**Your instructions:** What is needed is an exact copy of the listing, with no pictures in it.

**Dataset section:**
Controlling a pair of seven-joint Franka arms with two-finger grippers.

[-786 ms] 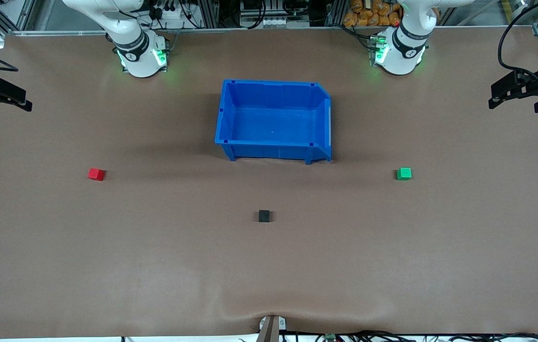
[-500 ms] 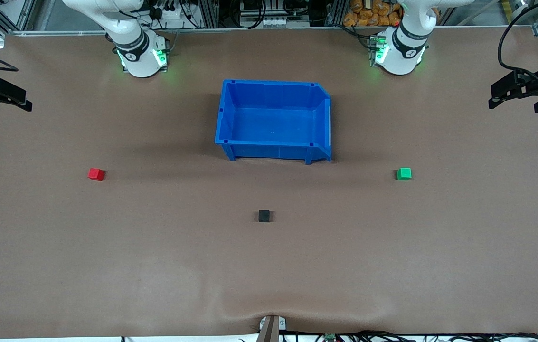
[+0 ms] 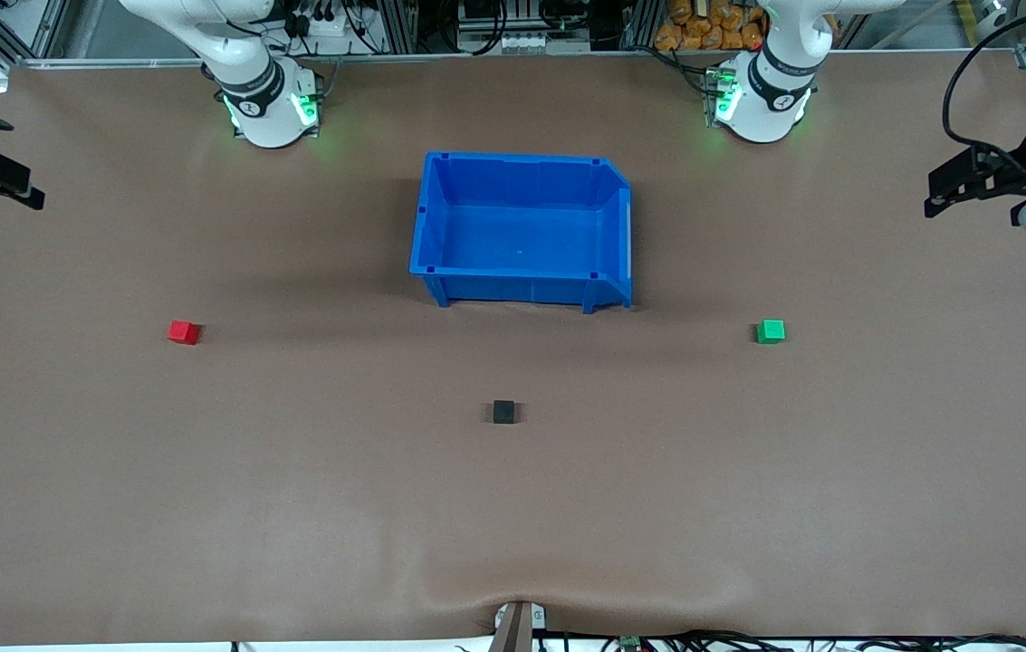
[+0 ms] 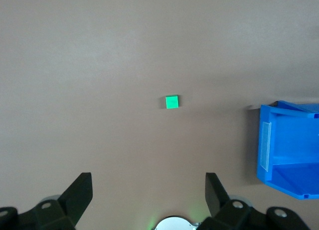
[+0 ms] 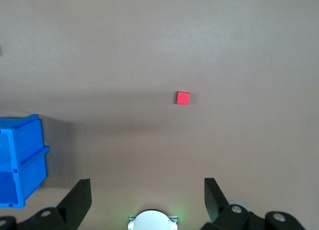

**Answer to this task:**
Controlling a pair of seven-joint Franka arms with two-finger grippers.

[-786 ms] 
[-500 ms] 
[+0 ms] 
[+0 ms] 
[+0 ms] 

That completes the answer.